В самом начале сентября позвонила Белка:
– Приглашаю тебя на похороны.
– О, господи! Кто?
– Не кто, а что. Сегодня в семь, в редакции журнала «Искусство кино». Цветов не надо, вернее если только живые. Фильм хороним.
– Что значит хороним?
– Его сняли, он готов, просто кладут на полку. Навсегда. А фильм великий.
– Хорошо, постараюсь.
– Это не разговор, Петя. Во-первых, ты его больше не увидишь, а он тебе точно резьбу поправит. Во-вторых, может, тебе как-то удастся ему помочь, поговорим вечером. В-третьих, зал там крошечный. А вся Москва рвется. Мне Киру-то туда провести проблемно, хоть на колени сажай. Поэтому, Петя, ты обязан. Я еще братца позову, нужно стучаться во все двери.
В зал было не войти, духота, все места уже заняты. Пришел какой-то старик, ему принесли стул из кабинета и усадили перед первым рядом, потеснив тех, кто уже расселся на полу.
Петя встал в дверях. Кира уже устроился в другом конце зала, на подоконнике, только рукой помахал. Антона пока не было.
Подлетела Белка:
– Значит так. Предыстория такая. Андрон, режиссер, снимал все в настоящей деревне в Горьковской области. Актеров было три с половиной. Остальные реальные колхозники. В прошлом марте, когда закончил картину, повез ее туда, в Кстово, показать всем, кто снимался, ну и спасибо сказать. Вдруг без спроса и без ведома местное областное начальство ее берет прямо у кстовского киномеханика и везет себе на просмотр в Горький. А Андрон взял туда еще отца, он у него гимн Советского Союза сочинил. И еще «Дядю Степу».
– Погоди, – Петя стал терять нить, – какой дядя Степа?
– Короче, они с отцом поехали в обком разбираться, их обедом накормили, с икрой, все чин по чину. Только видно было, что фильм начальству не понравился.

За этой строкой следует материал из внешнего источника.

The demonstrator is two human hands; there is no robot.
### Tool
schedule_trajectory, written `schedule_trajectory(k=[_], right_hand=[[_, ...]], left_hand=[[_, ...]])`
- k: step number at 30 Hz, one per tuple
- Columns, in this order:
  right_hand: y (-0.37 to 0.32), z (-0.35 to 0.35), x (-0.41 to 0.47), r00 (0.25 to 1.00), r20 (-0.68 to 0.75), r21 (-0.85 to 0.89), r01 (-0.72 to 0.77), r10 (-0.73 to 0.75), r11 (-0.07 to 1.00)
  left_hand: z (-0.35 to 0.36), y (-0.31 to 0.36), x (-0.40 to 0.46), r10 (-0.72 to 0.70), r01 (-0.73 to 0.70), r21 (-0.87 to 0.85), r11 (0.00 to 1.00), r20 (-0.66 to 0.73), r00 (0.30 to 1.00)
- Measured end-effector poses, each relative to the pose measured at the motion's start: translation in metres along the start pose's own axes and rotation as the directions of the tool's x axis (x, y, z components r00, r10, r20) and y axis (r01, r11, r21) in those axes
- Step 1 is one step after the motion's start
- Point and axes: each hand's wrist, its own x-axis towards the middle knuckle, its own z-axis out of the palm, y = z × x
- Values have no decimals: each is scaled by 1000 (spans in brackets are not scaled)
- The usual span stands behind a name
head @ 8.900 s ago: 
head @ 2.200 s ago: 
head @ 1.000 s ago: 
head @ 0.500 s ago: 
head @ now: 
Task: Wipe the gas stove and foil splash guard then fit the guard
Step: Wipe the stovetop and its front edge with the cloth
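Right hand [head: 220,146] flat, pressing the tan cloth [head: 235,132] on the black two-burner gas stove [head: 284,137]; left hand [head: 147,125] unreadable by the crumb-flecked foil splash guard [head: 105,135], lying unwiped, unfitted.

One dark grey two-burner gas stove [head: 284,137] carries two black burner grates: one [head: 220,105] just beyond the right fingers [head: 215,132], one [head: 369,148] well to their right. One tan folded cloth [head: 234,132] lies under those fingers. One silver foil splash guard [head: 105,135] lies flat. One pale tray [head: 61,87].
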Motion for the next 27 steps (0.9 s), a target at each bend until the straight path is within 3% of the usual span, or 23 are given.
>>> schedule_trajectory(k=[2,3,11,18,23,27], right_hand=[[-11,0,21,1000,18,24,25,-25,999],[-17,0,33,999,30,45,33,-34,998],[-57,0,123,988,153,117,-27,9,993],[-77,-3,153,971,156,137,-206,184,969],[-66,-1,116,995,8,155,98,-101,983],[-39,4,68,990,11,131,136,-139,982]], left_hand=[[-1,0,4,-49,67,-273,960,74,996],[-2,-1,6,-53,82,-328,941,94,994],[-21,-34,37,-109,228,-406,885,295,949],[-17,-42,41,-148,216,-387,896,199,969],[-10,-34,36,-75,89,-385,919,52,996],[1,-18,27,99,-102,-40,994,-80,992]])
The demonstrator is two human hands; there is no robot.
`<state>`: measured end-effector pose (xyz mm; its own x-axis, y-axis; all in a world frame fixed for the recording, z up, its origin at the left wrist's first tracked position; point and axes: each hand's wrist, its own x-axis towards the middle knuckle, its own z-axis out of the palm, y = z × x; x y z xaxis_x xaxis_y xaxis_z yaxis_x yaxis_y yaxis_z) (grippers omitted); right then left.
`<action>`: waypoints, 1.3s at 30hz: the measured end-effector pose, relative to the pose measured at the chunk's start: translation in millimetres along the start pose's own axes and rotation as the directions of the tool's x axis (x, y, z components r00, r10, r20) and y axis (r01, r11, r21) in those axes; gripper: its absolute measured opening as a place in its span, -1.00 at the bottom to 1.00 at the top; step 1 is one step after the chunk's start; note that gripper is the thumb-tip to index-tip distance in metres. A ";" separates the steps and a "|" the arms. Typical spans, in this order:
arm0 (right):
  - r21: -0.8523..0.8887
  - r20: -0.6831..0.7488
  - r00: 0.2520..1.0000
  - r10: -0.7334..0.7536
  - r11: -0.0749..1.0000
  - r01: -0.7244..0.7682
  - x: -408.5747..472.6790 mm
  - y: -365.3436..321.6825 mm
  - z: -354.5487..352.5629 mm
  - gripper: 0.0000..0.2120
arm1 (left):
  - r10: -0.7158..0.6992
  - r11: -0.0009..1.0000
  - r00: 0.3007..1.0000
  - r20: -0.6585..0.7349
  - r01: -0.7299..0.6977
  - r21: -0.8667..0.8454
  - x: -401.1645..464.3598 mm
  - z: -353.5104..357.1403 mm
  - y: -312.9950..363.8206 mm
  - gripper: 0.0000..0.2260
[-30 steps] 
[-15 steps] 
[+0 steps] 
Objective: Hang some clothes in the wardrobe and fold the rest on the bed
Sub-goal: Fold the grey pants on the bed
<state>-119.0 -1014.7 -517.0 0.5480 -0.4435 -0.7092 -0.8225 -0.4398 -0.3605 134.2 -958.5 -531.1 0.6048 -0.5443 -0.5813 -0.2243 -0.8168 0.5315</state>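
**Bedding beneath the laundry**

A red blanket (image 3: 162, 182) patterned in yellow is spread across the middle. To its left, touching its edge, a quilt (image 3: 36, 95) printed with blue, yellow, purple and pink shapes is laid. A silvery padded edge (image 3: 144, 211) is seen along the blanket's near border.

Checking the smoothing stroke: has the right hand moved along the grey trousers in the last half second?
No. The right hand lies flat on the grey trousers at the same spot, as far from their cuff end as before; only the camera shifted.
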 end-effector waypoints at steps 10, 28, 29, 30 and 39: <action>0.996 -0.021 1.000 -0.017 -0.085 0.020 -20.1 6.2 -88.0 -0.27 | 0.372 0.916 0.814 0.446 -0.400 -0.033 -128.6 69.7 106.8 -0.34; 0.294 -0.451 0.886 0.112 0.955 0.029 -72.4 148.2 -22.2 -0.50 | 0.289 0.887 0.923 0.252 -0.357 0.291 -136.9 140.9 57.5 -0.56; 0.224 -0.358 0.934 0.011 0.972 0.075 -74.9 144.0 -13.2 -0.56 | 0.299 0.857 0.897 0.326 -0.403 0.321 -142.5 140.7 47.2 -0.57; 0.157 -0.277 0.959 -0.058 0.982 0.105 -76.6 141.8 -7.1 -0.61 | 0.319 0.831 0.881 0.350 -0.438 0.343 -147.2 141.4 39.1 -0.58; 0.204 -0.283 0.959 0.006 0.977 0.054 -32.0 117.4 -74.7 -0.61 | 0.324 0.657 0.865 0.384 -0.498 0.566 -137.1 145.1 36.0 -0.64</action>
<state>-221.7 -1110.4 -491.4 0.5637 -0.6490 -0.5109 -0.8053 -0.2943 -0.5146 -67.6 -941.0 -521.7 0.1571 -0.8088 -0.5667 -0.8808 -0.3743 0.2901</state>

Ну ничего страшного, подумаешь – секретарь обкома, птица невысокого полета, а мы тут, понимаешь, московские гости, гимнописцы, в любой кабинет вхожи, поулыбались, по плечу похлопали, да и распрощались. А этого местного лидера, видимо, задело. Написал жалобу в КГБ.
– А ты-то откуда знаешь?
– Андрон рассказывал. Семичастный так и сказал прямым текстом: этот фильм мог снять только агент ЦРУ. Поручил разбираться с этим вопросом твоему начальнику.

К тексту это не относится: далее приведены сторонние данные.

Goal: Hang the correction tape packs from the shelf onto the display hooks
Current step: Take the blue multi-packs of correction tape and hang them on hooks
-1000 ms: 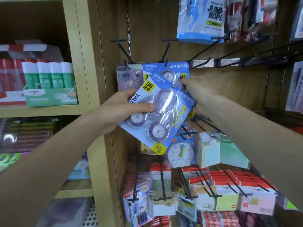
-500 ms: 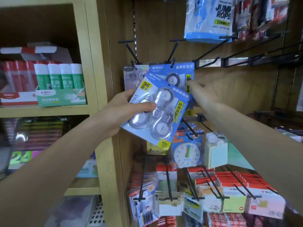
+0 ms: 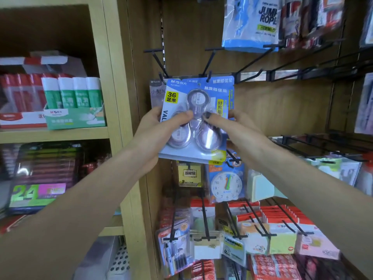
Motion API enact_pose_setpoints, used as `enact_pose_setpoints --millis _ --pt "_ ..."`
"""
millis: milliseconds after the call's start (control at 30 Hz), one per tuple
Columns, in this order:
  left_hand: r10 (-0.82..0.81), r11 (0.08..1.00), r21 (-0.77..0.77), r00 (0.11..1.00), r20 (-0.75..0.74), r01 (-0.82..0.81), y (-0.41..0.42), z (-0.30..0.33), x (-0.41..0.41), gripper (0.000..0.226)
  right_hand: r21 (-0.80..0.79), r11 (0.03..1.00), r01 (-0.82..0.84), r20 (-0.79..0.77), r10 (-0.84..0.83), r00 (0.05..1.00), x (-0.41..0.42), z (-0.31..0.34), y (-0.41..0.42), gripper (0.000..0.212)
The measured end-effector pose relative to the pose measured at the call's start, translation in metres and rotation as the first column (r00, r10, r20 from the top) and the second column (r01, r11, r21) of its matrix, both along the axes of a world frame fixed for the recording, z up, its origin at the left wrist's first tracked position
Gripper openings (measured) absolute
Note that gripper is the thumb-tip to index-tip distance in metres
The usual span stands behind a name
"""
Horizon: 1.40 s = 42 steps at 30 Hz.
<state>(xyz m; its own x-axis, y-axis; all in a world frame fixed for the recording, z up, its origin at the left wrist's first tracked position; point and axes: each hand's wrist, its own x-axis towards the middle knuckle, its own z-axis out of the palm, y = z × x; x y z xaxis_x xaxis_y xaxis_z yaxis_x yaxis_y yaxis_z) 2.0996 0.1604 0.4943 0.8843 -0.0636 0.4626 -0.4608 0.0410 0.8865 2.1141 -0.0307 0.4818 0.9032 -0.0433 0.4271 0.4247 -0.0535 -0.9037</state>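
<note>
Head view: both hands grip a glossy blue correction tape pack below the hook.
Left hand and right hand pinch its blister; behind, another pack is mostly hidden.

Correction tape pack: blue card fading to pale blue-white at the lower edge, yellow label with black "36", white lettering along the top, clear blister over three purplish-silver discs. Second pack behind it: same blue, white characters. Pack to the left: grey, semi-transparent. Display hooks: black. Back panel: light wood grain, tan. Shelf frame: pale yellow wood. Glue sticks: white bodies with green bands, in a green and white box. Clock card: blue with orange, white dial. Jump rope bag: blue and white, black lettering. Sticky note packs: red headers, yellow, white and pink pads.
</note>
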Motion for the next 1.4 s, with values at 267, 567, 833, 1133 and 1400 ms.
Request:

– Слушай, я тебе про своего начальника ни слова никогда не говорил.
– У меня есть еще один информатор, со мной под одеялом спит.
– Так откуда тебе известно…
– Слушай дальше. Есть такой хороший человек в ЦК, кино курирует, мы просто молимся за него, Игорь Сергеевич… Так вот, это он Андрону и рассказал продолжение этой истории. Получает Игорь Сергеевич письмо. Из КГБ, на минуточку. По поводу этого фильма.

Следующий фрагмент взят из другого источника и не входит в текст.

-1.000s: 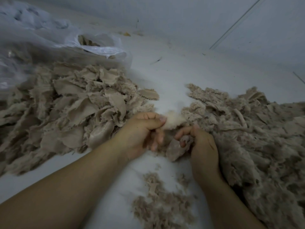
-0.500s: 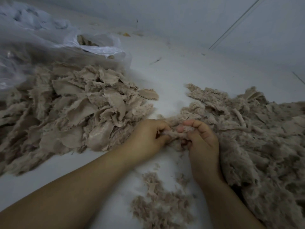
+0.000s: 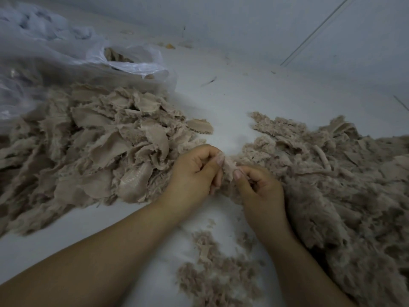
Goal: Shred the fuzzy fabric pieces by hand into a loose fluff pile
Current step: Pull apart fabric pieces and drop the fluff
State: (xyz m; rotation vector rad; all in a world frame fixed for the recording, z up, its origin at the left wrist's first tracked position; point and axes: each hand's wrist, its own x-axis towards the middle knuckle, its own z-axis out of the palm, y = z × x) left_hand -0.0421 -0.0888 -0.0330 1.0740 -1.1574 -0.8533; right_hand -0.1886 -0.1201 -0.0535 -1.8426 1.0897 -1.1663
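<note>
A crumpled translucent white plastic bag (image 3: 124, 60) lies at the far left with its mouth open and a few beige scraps showing inside; behind it a pale grey-white mass of soft wadding (image 3: 44, 29) fills the upper left corner, too blurred to tell more. In front of the bag spreads a wide heap of flat beige fuzzy fabric pieces (image 3: 99, 147) with frayed edges, reaching the left wrist. On the right sits a bigger mound of loose beige shredded fluff (image 3: 332, 185), which partly hides the edge of the right hand and forearm. A small scatter of beige fluff crumbs (image 3: 217, 269) lies between the two forearms, near the bottom edge.

All of this rests on a smooth white surface (image 3: 232, 100), dusted with a few dark specks and threads, which meets a pale grey-blue wall (image 3: 243, 25) at the back; a thin diagonal line crosses the wall at the upper right.

Two bare hands are in view, two large piles, one small scatter, one bag. The left hand (image 3: 195, 171) and the right hand (image 3: 259, 189) are close together, each with thumb and curled fingers pinching one beige tuft of fuzzy fabric (image 3: 229, 167) held between them, just above the surface in the gap between the heaps
</note>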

– А как хоть фильм-то называется?
– «История Аси Клячиной, которая любила, да не вышла замуж».
– Коротко и ясно. Можно уже не смотреть.
– Молчи. Так вот, в этом письме твой начальник пишет, что органам госбезопасности стало известно, что к выходу на экран подготовлена антисоветская, клеветническая картина, где советские люди изображены в уродливом, неряшливом виде. Ну, Игорь Сергеевич боец, не лыком шит, позвонил твоему шефу по «вертушке» и говорит: «Давайте разбираться. Во-первых, вы говорите, что в картине полно изуродованных людей. Но ведь была война, у нас полно покалеченных людей. Это разве не так?» – «Так». – «Во-вторых мне непонятно, с каких это пор внешней вид героев фильмов вдруг попал в компетенцию органов безопасности». Твой молчит. «В-третьих, вы говорите, что фильм антисоветский, клеветнический. Что конкретно вы имеете ввиду?» – «Ну, там есть сцена, в которой один мужик рассказывает, как сидел после войны…» Игорь Сергеевич ему и про это объяснил. Потом говорит: «Либо я буду докладывать своему руководству в ЦК, что рапорт КГБ о фильме абсолютно безоснователен, и поставлю вас в неловкое положение, либо я все спишу, спустим на тормозах и оформим ваш сигнал должным образом». Твой подумал-подумал и согласился: «Ну, давайте спишем». Так и сделали. Были поправки идиотские, которые учли, были вопросы, типа: а почему горбатый? А почему у того пальца нет? А это все реальные колхозники, не актеры.